Your objective:
What you return must be the complete listing, unchanged.

Data records:
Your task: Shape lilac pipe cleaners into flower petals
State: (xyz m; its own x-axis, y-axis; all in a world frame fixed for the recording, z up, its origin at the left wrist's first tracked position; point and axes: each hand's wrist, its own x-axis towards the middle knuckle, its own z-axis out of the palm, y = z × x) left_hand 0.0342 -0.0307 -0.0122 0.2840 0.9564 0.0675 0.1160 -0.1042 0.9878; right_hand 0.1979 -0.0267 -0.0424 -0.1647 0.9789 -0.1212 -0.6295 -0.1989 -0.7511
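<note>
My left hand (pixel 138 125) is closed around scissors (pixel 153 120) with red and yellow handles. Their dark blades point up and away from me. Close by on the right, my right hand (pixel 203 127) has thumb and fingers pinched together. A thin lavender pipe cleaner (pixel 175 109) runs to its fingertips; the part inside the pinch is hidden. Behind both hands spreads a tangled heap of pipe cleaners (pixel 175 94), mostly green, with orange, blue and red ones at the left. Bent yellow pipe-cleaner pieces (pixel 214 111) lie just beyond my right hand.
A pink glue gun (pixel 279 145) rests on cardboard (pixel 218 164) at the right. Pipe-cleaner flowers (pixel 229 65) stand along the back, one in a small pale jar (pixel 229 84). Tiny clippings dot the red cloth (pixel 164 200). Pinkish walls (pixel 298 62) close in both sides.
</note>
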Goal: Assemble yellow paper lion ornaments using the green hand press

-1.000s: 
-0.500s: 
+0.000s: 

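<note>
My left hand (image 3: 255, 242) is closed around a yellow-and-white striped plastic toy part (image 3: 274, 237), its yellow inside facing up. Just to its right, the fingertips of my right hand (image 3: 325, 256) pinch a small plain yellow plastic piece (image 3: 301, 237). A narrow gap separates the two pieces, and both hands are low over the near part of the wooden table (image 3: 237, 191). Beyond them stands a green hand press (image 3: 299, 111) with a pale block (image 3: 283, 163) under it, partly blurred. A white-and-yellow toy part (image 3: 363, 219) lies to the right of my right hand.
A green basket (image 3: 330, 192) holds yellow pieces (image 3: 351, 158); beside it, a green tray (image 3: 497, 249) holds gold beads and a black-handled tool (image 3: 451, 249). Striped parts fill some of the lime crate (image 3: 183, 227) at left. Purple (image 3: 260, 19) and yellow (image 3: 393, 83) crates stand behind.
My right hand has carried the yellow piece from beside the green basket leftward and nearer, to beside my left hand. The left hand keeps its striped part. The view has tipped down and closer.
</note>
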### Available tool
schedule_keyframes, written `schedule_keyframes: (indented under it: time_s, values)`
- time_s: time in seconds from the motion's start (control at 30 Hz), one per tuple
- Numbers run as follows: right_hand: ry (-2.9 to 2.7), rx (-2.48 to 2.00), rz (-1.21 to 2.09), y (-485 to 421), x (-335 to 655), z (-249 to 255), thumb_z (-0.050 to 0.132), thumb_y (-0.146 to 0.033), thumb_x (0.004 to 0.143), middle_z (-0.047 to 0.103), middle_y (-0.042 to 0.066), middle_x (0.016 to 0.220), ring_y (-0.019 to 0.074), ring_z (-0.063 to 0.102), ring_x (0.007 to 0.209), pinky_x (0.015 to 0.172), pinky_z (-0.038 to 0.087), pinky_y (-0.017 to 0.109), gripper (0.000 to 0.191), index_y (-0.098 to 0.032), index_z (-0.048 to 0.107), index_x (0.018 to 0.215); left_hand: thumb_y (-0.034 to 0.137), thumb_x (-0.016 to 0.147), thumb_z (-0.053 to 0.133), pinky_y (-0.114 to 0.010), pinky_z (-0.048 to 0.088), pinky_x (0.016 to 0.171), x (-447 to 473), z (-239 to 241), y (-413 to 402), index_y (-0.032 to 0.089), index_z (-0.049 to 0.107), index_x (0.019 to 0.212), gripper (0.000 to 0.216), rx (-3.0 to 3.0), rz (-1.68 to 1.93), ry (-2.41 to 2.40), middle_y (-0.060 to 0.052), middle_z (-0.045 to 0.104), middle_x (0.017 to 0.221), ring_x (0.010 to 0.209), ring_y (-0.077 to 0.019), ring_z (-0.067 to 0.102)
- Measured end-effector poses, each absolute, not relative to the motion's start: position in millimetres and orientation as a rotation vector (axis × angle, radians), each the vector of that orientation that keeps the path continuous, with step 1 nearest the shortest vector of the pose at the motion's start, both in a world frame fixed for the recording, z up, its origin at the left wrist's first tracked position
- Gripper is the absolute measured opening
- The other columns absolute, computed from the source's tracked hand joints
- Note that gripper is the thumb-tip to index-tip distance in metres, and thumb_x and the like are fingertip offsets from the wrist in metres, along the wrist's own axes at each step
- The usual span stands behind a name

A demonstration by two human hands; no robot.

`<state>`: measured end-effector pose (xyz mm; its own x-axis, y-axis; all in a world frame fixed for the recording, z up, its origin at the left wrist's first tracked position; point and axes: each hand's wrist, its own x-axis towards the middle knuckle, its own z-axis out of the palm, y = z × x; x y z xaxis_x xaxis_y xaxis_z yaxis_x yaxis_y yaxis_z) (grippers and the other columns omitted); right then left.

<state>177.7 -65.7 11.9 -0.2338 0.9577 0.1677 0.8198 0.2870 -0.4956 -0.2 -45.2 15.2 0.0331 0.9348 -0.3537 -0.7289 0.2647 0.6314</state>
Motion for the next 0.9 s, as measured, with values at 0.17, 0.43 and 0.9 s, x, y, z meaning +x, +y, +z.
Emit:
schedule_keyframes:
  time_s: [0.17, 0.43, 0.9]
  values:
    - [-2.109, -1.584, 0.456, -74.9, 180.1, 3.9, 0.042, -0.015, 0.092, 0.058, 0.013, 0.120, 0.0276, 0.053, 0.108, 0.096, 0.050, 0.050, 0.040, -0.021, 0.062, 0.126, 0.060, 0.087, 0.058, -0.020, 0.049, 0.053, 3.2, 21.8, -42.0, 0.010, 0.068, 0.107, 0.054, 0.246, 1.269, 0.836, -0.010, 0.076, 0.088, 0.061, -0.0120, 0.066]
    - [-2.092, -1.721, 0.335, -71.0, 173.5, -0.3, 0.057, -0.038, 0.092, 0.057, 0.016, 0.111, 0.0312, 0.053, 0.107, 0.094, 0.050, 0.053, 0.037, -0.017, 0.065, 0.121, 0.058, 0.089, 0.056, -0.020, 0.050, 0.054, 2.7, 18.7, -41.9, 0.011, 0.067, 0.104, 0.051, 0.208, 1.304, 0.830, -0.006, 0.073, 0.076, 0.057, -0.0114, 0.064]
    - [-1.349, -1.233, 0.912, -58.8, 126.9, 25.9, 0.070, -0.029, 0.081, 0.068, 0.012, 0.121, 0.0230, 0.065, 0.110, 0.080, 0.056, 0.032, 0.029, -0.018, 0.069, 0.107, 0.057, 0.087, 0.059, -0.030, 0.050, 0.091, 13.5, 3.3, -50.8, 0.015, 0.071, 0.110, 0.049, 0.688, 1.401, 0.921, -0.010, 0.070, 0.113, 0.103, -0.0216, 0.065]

Answer space:
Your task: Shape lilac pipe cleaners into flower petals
State: (xyz m; its own x-axis, y-axis; all in a world frame fixed for the recording, z up, its origin at the left wrist's first tracked position; point and axes: each hand's wrist, its own x-axis towards the middle knuckle, its own z-axis out of the palm, y = z × x) left_hand 0.0342 -0.0307 -0.0122 0.2840 0.9564 0.0675 0.1160 -0.1042 0.9878; right_hand 0.1979 -0.0267 -0.0424 -0.1647 0.9789 -0.1212 -0.6295 -0.1989 -0.7511
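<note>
My left hand (pixel 138 125) is closed around scissors (pixel 153 120) with red and yellow handles. Their dark blades point up and away from me. Close by on the right, my right hand (pixel 203 127) has thumb and fingers pinched together. A thin lavender pipe cleaner (pixel 175 109) runs to its fingertips; the part inside the pinch is hidden. Behind both hands spreads a tangled heap of pipe cleaners (pixel 175 94), mostly green, with orange, blue and red ones at the left. Bent yellow pipe-cleaner pieces (pixel 214 111) lie just beyond my right hand.
A pink glue gun (pixel 279 145) rests on cardboard (pixel 218 164) at the right. Pipe-cleaner flowers (pixel 229 65) stand along the back, one in a small pale jar (pixel 229 84). Tiny clippings dot the red cloth (pixel 164 200). Pinkish walls (pixel 298 62) close in both sides.
</note>
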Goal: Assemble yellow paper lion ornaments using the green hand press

-1.000s: 
-0.500s: 
+0.000s: 

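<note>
My left hand (image 3: 255, 242) is closed around a yellow-and-white striped plastic toy part (image 3: 274, 237), its yellow inside facing up. Just to its right, the fingertips of my right hand (image 3: 325, 256) pinch a small plain yellow plastic piece (image 3: 301, 237). A narrow gap separates the two pieces, and both hands are low over the near part of the wooden table (image 3: 237, 191). Beyond them stands a green hand press (image 3: 299, 111) with a pale block (image 3: 283, 163) under it, partly blurred. A white-and-yellow toy part (image 3: 363, 219) lies to the right of my right hand.
A green basket (image 3: 330, 192) holds yellow pieces (image 3: 351, 158); beside it, a green tray (image 3: 497, 249) holds gold beads and a black-handled tool (image 3: 451, 249). Striped parts fill some of the lime crate (image 3: 183, 227) at left. Purple (image 3: 260, 19) and yellow (image 3: 393, 83) crates stand behind.
My right hand has carried the yellow piece from beside the green basket leftward and nearer, to beside my left hand. The left hand keeps its striped part. The view has tipped down and closer.
</note>
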### Available tool
schedule_keyframes, written `schedule_keyframes: (indented under it: time_s, values)`
- time_s: time in seconds from the motion's start (control at 30 Hz), one per tuple
- Numbers run as follows: right_hand: ry (-2.9 to 2.7), rx (-2.48 to 2.00), rz (-1.21 to 2.09), y (-485 to 421), x (-335 to 655), z (-249 to 255), thumb_z (-0.050 to 0.132), thumb_y (-0.146 to 0.033), thumb_x (0.004 to 0.143), middle_z (-0.047 to 0.103), middle_y (-0.042 to 0.066), middle_x (0.016 to 0.220), ring_y (-0.019 to 0.074), ring_z (-0.063 to 0.102), ring_x (0.007 to 0.209), pinky_x (0.015 to 0.172), pinky_z (-0.038 to 0.087), pinky_y (-0.017 to 0.109), gripper (0.000 to 0.191), index_y (-0.098 to 0.032), index_z (-0.048 to 0.107), index_x (0.018 to 0.215); left_hand: thumb_y (-0.034 to 0.137), thumb_x (-0.016 to 0.147), thumb_z (-0.053 to 0.133), pinky_y (-0.114 to 0.010), pinky_z (-0.048 to 0.088), pinky_x (0.016 to 0.171), x (-447 to 473), z (-239 to 241), y (-413 to 402), index_y (-0.032 to 0.089), index_z (-0.049 to 0.107), index_x (0.019 to 0.212), gripper (0.000 to 0.216), rx (-3.0 to 3.0), rz (-1.68 to 1.93), ry (-2.41 to 2.40), middle_y (-0.060 to 0.052), middle_z (-0.045 to 0.104), middle_x (0.017 to 0.221), ring_x (0.010 to 0.209), ring_y (-0.077 to 0.019), ring_z (-0.067 to 0.102)
- Measured end-effector poses, each absolute, not relative to the motion's start: position in millimetres and orientation as a rotation vector (axis × angle, radians), each the vector of that orientation that keeps the path continuous, with step 1 nearest the shortest vector of the pose at the motion's start, both in a world frame fixed for the recording, z up, its origin at the left wrist's first tracked position
- Gripper is the absolute measured opening
- The other columns absolute, computed from the source's tracked hand joints
- Note that gripper is the thumb-tip to index-tip distance in metres, and thumb_x and the like are fingertip offsets from the wrist in metres, along the wrist's own axes at each step
- The usual span stands behind a name

A demonstration by two human hands; no robot.

`<state>`: measured end-effector pose (xyz mm; its own x-axis, y-axis; all in a world frame fixed for the recording, z up, its origin at the left wrist's first tracked position; point and axes: each hand's wrist, its own x-axis towards the middle knuckle, its own z-axis out of the palm, y = z × x; x y z xaxis_x xaxis_y xaxis_z yaxis_x yaxis_y yaxis_z) (grippers and the other columns omitted); right then left.

<state>177.7 -65.7 11.9 -0.2338 0.9577 0.1677 0.8198 0.2870 -0.4956 -0.2 -45.2 15.2 0.0331 0.9348 -0.3537 -0.7289 0.2647 0.6314</state>
Motion for the next 0.9 s, as measured, with values at 0.17, 0.43 and 0.9 s, x, y, z meaning +x, +y, +z.
Emit:
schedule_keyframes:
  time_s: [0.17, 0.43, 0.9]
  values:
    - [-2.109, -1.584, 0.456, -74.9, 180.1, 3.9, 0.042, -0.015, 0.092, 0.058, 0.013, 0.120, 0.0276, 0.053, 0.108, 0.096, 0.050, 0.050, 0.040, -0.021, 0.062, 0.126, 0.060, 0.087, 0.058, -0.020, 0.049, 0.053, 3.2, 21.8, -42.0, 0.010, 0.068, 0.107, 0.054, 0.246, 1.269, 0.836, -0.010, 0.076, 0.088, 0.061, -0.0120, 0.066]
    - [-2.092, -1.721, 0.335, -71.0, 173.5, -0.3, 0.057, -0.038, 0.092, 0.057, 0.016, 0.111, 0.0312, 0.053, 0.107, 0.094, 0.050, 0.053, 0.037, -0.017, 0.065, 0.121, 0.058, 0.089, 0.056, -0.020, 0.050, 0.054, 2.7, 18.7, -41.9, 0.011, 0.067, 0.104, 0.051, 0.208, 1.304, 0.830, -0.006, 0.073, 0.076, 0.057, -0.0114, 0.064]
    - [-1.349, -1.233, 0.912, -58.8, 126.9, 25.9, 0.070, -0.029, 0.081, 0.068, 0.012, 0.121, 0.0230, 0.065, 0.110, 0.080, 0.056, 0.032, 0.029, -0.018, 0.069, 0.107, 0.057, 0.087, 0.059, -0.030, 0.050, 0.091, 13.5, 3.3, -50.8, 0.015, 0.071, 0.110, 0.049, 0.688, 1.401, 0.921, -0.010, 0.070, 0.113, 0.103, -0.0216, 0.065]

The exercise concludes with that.